Teure Swiss-Tickets«Ein Direktflug hat seinen Preis»

Einige Flüge sind für Deutsche, die in Zürich umsteigen, billiger als für Passagiere, die erst in der Schweiz einsteigen. Die Swiss meint: Aus gutem Grund.

von
ish
Wer in Zürich Kloten eincheckt, zahlt für denselben Flug unter Umständen mehr als Umsteigepassagiere.

Wer in Zürich Kloten eincheckt, zahlt für denselben Flug unter Umständen mehr als Umsteigepassagiere.

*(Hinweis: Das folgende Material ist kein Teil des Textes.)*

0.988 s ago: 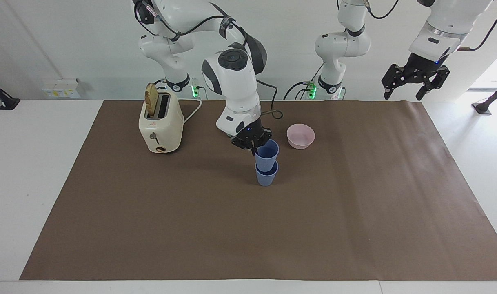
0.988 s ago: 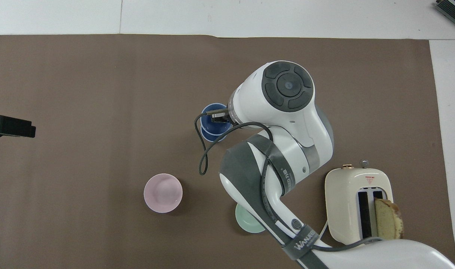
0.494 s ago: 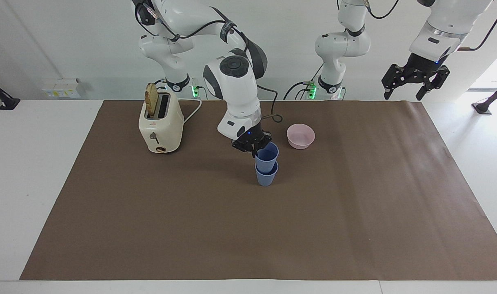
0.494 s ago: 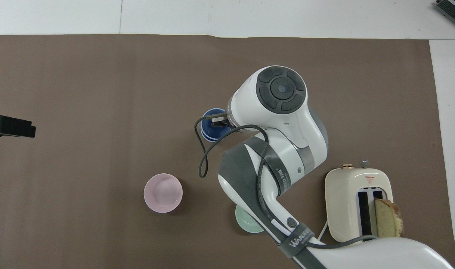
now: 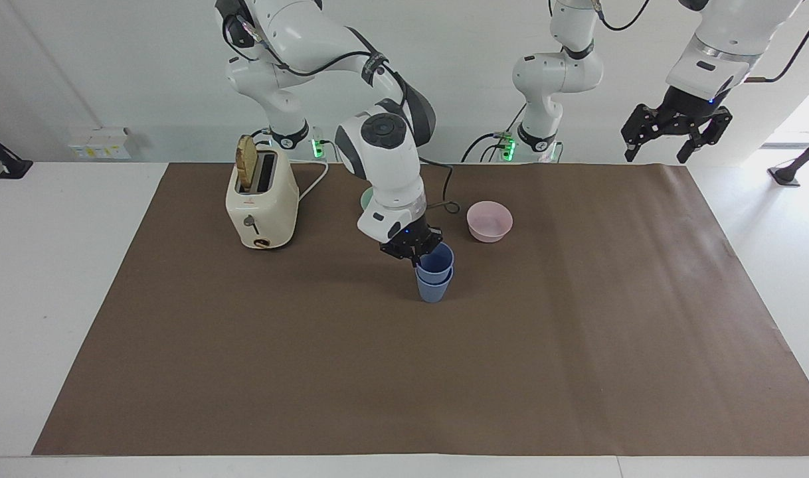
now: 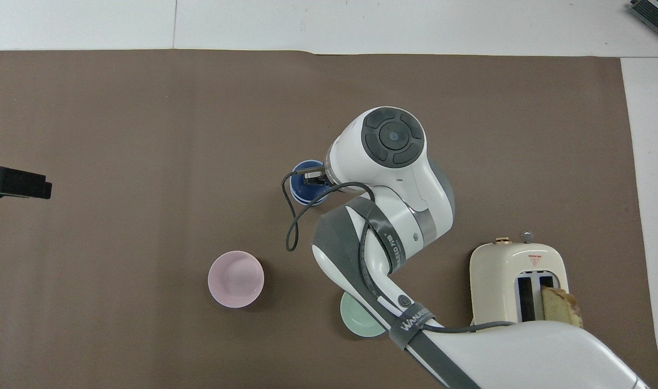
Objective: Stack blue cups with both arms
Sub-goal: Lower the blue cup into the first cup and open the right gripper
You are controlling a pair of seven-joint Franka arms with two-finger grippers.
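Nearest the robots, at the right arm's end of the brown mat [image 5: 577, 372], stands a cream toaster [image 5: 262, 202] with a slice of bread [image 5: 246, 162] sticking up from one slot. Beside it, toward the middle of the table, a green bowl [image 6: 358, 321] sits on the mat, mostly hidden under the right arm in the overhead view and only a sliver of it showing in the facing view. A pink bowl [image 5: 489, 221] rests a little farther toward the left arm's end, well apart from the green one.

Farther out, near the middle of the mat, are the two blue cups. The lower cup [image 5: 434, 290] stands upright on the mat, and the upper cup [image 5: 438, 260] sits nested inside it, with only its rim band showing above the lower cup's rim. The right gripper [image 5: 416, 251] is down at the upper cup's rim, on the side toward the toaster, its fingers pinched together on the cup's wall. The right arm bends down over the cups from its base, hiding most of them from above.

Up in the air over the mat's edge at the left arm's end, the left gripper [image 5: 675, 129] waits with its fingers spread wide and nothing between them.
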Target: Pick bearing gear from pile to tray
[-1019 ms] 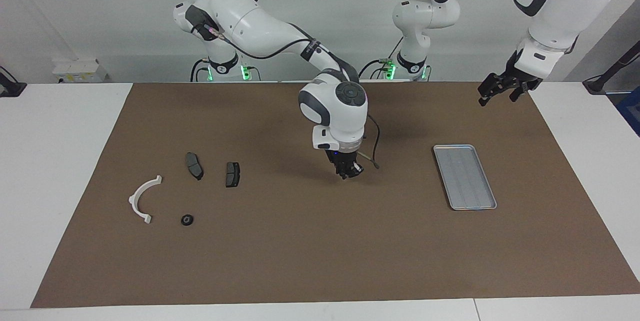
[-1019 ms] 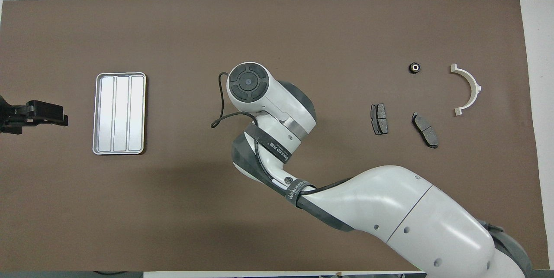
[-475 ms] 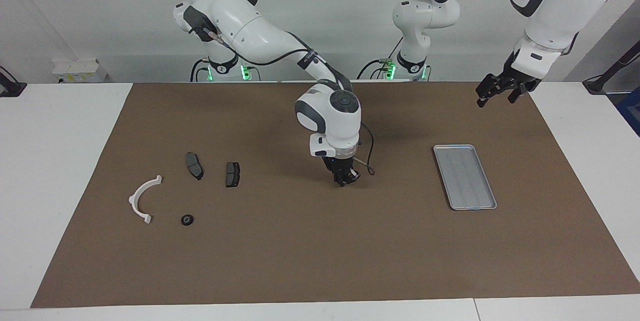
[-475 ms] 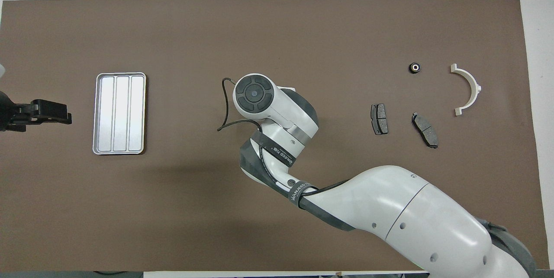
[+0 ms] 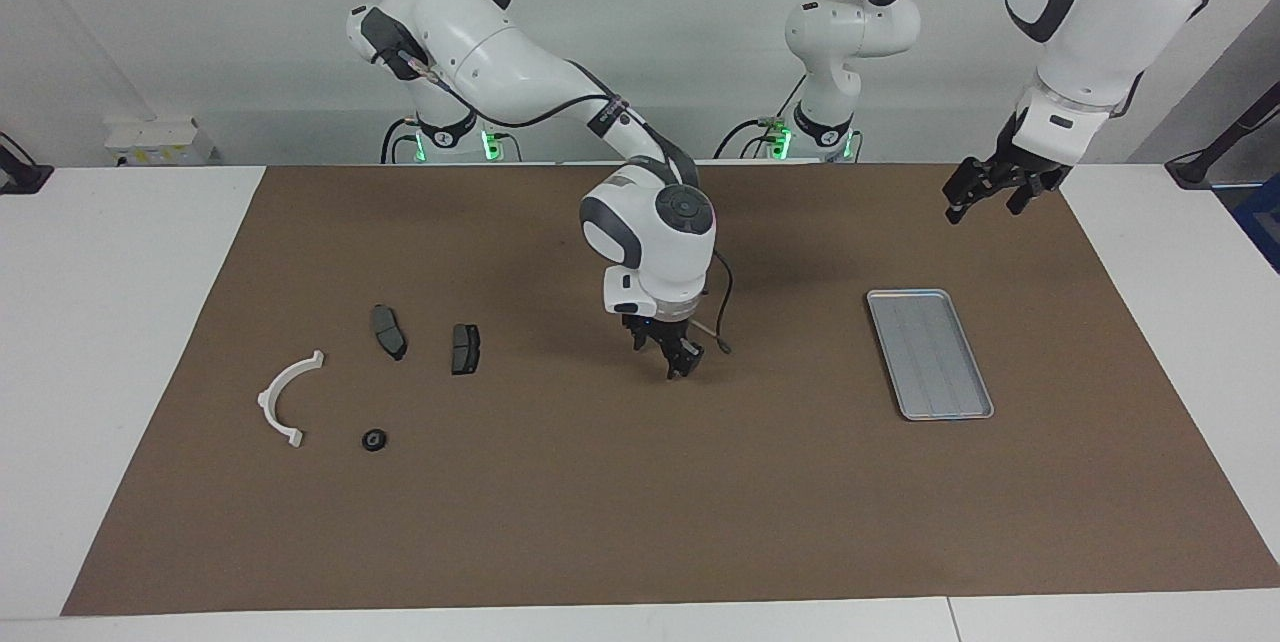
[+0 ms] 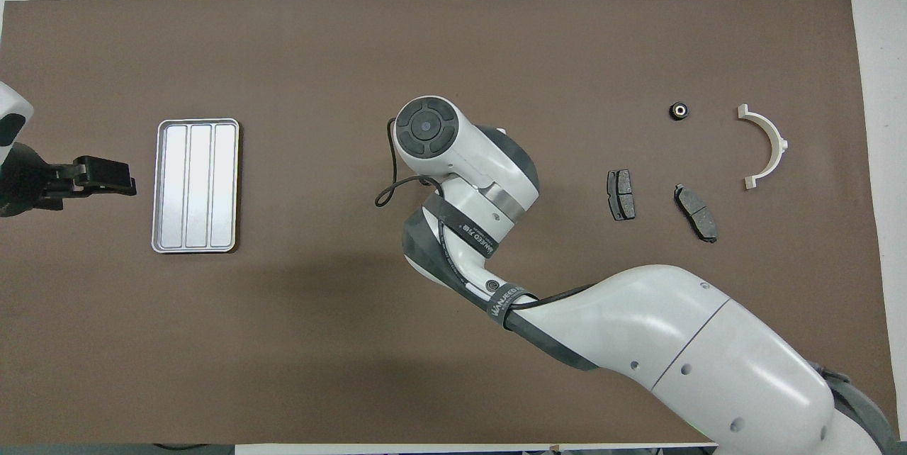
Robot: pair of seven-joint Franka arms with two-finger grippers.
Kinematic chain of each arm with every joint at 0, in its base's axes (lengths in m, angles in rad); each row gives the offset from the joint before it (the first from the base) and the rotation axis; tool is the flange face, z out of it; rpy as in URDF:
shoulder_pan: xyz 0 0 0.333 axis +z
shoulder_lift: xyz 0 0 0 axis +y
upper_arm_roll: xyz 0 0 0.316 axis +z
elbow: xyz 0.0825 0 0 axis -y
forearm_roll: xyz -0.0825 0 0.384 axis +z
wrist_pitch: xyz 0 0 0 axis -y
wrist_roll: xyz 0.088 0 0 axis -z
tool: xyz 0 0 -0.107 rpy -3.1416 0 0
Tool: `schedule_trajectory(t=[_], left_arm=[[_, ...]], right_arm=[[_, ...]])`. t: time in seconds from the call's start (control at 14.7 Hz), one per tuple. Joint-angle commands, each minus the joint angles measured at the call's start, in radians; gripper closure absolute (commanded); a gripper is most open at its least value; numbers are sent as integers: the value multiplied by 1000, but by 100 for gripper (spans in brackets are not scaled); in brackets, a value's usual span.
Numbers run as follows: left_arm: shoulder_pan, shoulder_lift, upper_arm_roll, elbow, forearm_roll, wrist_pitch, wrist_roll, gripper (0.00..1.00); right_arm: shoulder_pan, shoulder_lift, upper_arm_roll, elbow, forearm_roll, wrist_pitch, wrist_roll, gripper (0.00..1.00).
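Observation:
The bearing gear [image 5: 374,439] [image 6: 679,110], a small black round piece, lies on the brown mat in the pile, beside a white half-ring [image 5: 285,397] [image 6: 769,147]. Two dark brake pads [image 5: 388,330] [image 5: 465,348] lie nearer to the robots. The silver tray [image 5: 930,352] [image 6: 196,186] sits toward the left arm's end with nothing in it. My right gripper [image 5: 668,360] hangs just above the mat's middle, open and holding nothing; its wrist hides it in the overhead view. My left gripper [image 5: 982,202] [image 6: 106,175] waits raised over the mat beside the tray, open and holding nothing.
A brown mat [image 5: 640,522] covers most of the white table [image 5: 120,322]. A thin black cable [image 5: 722,322] loops off the right wrist. Bare mat lies between the pile and the tray.
My right gripper has shifted over the mat toward the pile and its fingers have gone from shut to open. The left gripper has drifted a little toward the tray.

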Motion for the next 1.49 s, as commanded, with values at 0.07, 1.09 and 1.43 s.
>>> schedule_trajectory(t=[0.07, 1.09, 1.43], left_arm=[[-205, 105, 5, 40, 38, 49, -237, 0], [-522, 624, 3, 288, -60, 392, -659, 1], [-578, 587, 8, 181, -60, 440, -685, 1]], right_arm=[[-164, -97, 17, 46, 134, -154, -352, 0], [-617, -107, 8, -213, 64, 134, -1017, 0], [-634, -62, 6, -213, 5, 214, -1042, 0]])
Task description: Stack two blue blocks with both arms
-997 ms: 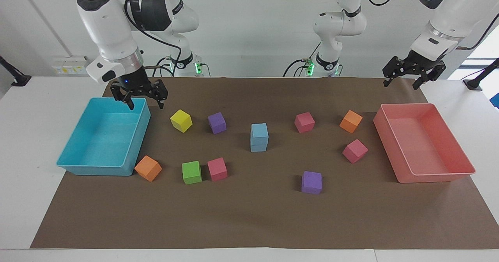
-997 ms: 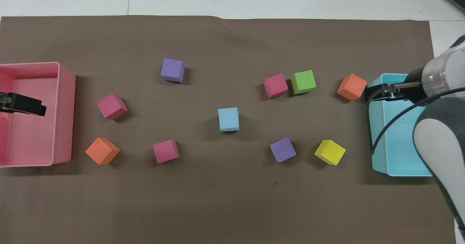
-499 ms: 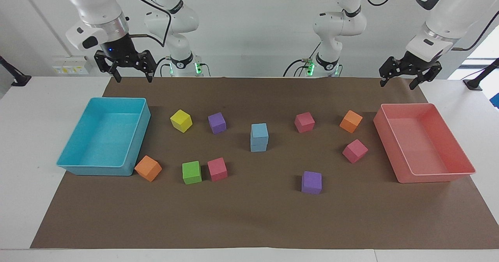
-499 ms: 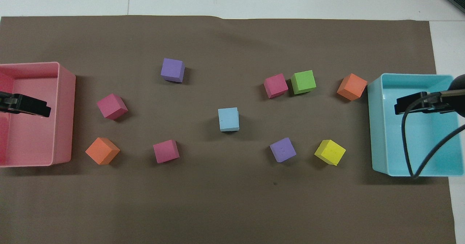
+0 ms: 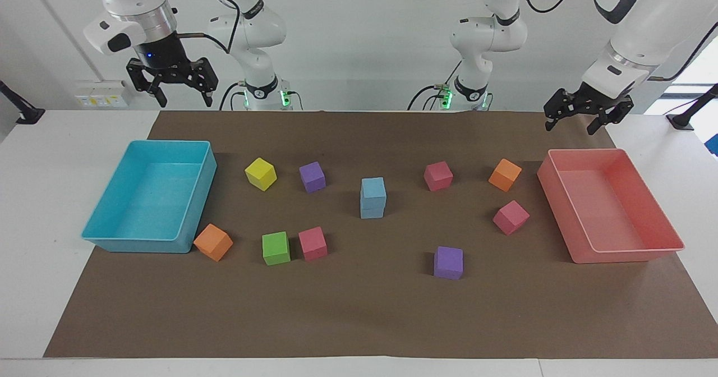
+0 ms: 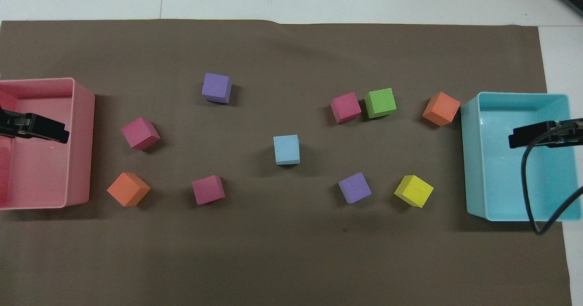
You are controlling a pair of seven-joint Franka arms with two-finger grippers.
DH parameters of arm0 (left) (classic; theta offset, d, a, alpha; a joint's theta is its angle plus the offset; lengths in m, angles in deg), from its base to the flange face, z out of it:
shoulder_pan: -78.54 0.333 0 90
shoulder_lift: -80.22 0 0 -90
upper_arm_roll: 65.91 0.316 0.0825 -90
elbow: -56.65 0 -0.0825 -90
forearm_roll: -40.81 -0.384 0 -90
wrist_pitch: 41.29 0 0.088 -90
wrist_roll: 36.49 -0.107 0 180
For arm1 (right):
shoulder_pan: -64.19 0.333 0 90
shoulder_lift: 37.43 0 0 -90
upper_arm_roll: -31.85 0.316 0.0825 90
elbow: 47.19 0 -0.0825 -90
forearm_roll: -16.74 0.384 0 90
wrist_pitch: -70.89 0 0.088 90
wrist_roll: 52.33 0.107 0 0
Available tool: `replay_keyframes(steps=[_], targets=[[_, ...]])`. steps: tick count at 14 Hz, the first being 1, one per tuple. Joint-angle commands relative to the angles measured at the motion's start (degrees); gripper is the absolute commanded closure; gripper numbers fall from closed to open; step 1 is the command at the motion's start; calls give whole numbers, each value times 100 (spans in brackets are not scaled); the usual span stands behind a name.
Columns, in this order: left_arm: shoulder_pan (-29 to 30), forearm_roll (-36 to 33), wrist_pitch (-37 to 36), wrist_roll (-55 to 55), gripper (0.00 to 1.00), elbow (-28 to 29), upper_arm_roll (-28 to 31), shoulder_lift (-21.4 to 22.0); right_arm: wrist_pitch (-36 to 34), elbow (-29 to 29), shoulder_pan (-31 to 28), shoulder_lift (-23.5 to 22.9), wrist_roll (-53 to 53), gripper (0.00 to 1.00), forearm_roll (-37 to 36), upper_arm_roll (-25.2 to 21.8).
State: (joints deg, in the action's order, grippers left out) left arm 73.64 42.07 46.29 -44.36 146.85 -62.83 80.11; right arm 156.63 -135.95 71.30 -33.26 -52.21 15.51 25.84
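Two light blue blocks stand stacked in the middle of the brown mat, the upper block (image 5: 373,188) squarely on the lower one (image 5: 372,210). From overhead only the top blue block (image 6: 287,150) shows. My right gripper (image 5: 184,100) hangs open and empty, high over the table's edge at the robots' end, by the turquoise tray. My left gripper (image 5: 570,127) hangs open and empty above the mat's corner by the pink tray. Neither gripper touches the stack.
A turquoise tray (image 5: 134,246) lies at the right arm's end and a pink tray (image 5: 622,256) at the left arm's end. Scattered around the stack are yellow (image 5: 261,174), purple (image 5: 312,176), green (image 5: 276,248), orange and pink cubes.
My right gripper has risen from the turquoise tray's rim and drawn back toward the robots. My left gripper has shifted only slightly. The blue stack has not moved.
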Motion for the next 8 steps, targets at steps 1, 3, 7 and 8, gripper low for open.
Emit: replay_keyframes(steps=[1, 3, 7, 8], targets=[[-38, -39, -83, 84, 0, -100, 26, -32, -128, 52, -69, 136, -319, 0, -88, -58], [-38, -48, -109, 84, 0, -100, 35, -23, -137, 26, -69, 154, -320, 0, -52, -76], [-38, -48, -74, 93, 0, -100, 27, -32, -268, 25, -69, 154, -285, 0, 0, -68], [-38, -48, -83, 93, 0, -100, 26, -23, -277, 25, -61, 163, -285, 0, 9, -67]])
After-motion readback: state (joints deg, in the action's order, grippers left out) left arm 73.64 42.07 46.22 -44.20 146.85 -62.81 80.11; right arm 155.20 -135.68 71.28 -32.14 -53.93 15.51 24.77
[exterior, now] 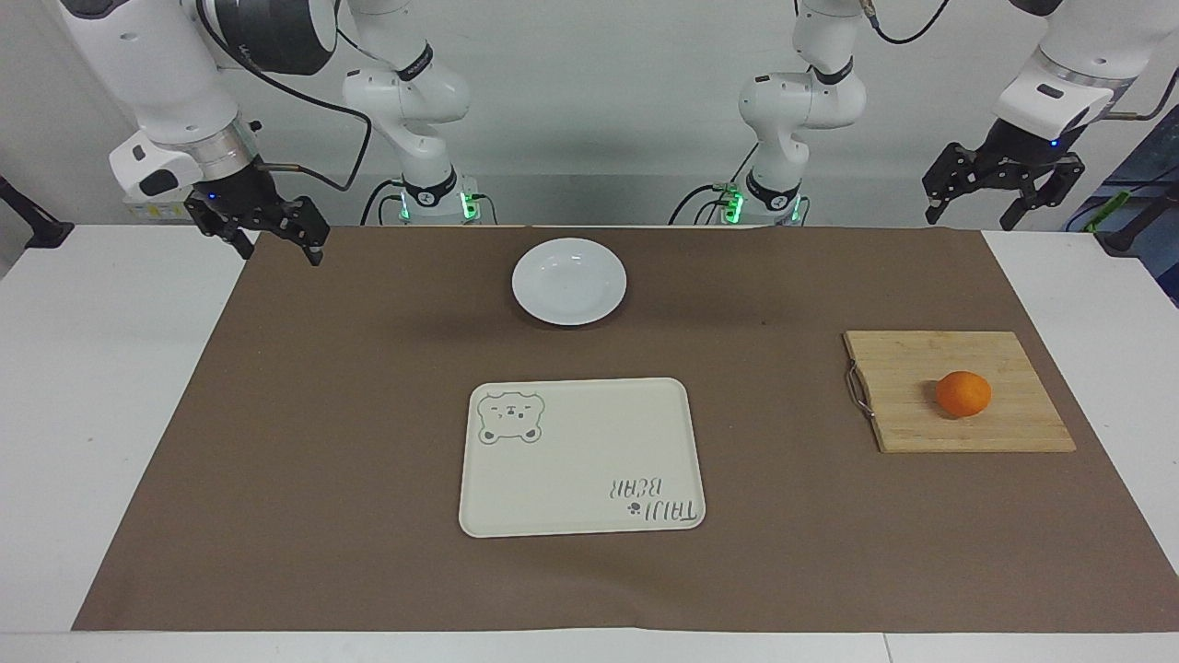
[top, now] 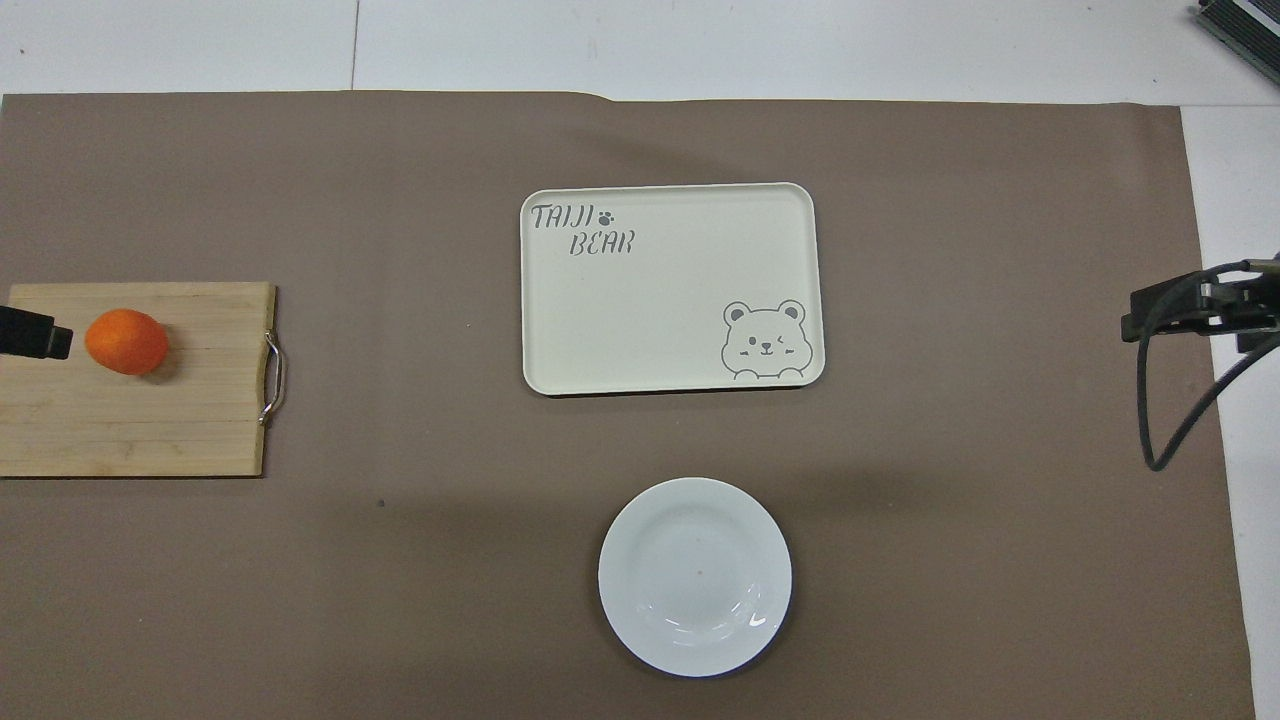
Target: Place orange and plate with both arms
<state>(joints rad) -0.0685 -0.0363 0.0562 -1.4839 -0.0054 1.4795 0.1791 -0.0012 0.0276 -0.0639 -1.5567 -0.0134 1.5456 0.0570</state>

Es klingt stossend: Ein Flug mit der Swiss von Frankfurt nach Peking mit Umsteigen in Zürich kostet zum Spezialtarif rund 550 Euro (660 Franken). Wer erst in Zürich an Bord geht, zahlt gemäss einer Stichprobe der «SonntagsZeitung» rund 924 Franken. Trotz der kürzeren Strecke sind das 40 Prozent mehr. Passagiere, die diesen Preisvorteil auch aus der Schweiz nutzen wollen und sich das Günstig-Ticket ab Frankfurt besorgen, aber erst in Zürich einsteigen, zahlen drauf: Die Swiss berechnet dann den höheren Preis ab der Schweiz plus eine Änderungsgebühr, die abhängig ist von den Ticketkonditionen.

Hintergrund dieser Preispraxis sei die Notwendigkeit für die Swiss, Passagiere zum Umsteigen nach Zürich zu ködern: Damit ihre Maschinen ausgelastet würden, sei sie auf Gäste aus dem Ausland angewiesen: «Swiss ergänzt ihr Schweiz-basiertes Streckennetz mit Umsteigepassagieren», erklärt die Swiss-Sprecherin. Rund ein Drittel der Passagiere für einen Langstreckenflug werden aus dem Ausland in die Schweiz eingeflogen, um erst hier in ein Flugzeug zu ihrem eigentlichen Reiseziel umzusteigen. «Denn ohne diese Umsteigepassagiere könnten lediglich eine Handvoll Langstreckendestinationen aus der Schweiz wirtschaftlich betrieben werden», so die Sprecherin. Im Moment könne die Airline auf diese Weise aber 25 interkontinentale und 59 europäische Destinationen ab der Schweiz direkt anfliegen.

Swiss lockt Umsteigepassagiere mit Spezialpreisen

«Ein Direktflug ist komfortabler, das schlägt sich im Preis nieder», sagt die Sprecherin. Und der besteht darin, dass Schweizer teilweise mehr bezahlen als Umsteige-Passagiere. Damit die nämlich den Umstieg überhaupt in Kauf nehmen, werden sie mit Günstig-Preisen gelockt. So gestalte sich der Tarif nicht nur nach den Flug-Kilometern, sondern auch nach «Marktumfeld und Angebot/Nachfrage», wie die Swiss-Sprecherin sagt.

Wer das Spezialangebot Frankfurt-Zürich-Peking auch ab der Schweiz nutzen will und den Zubringerflug von Frankfurt ausfallen lässt, dem schieben die Allgemeinen Geschäftsbedingungen der Airline einen Riegel vor: Sie erlauben zwar seit 2010, dass man die Reihenfolge der Reise ändert, respektive eine Teilstrecke auslässt. Aber in diesem Fall werde eben der Tarif für die geänderte Flugroute berechnet.

Hängige Klage

Sara Stalder vom Konsumentenschutz kritisiert das: «Passagiere müssen selber entscheiden können, wie sie ihr Ticket nutzen», sagte sie der «SonntagsZeitung». Sie prüfe deshalb eine Klage.

Im Moment ist laut der Swiss-Sprecherin jedoch noch eine Klage hängig. 2011 hatte ein Gericht in Basel-Stadt eine entsprechende Beschwerde abgewiesen, nun ist der Fall vors Appellationsgericht weitergezogen worden.